2020 Australian New Car Sales – Top Ten Brands
- Toyota 204,801 (-0.47 per cent)
- Mazda 85,640 (-12.28 per cent)
- Hyundai 64,807 (-24.74 per cent)
- Ford 59,601 (-5.85 per cent)
- Mitsubishi 58,335 (-29.93 per cent)
- Kia 56,076 (-8.83 per cent)
- Volkswagen 39,266 (-21.36 per cent)
- Nissan 38,323 (-24.23 per cent)
- Subaru 31,501 (-21.27 per cent)
- Mercedes-Benz (Cars) 29,455 (-7.91 per cent)

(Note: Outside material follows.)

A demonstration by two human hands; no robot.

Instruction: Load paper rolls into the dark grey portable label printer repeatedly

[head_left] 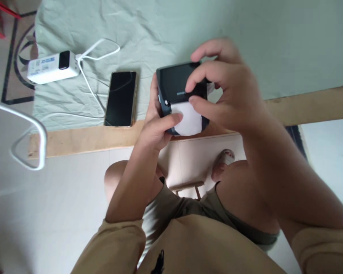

Relevant SUV/LCV brands outside the top ten included Honda (29,040 sales), BMW (23,520), Isuzu Ute (22,111), Holden (16,688), Audi (15,868), Suzuki (15,586), MG (15,253), LDV (9,323), Lexus (8,846), Volvo (7,700), Skoda (6,607), Land Rover (6,339) and Jeep (5,748). Amongst these listed brands, only BMW, Audi, MG, LDV and Jeep saw sales increase for the year, with MG the standout, recording an 83.19 per cent sales increase over 2019, while LDV saw a 43.87 per cent increase.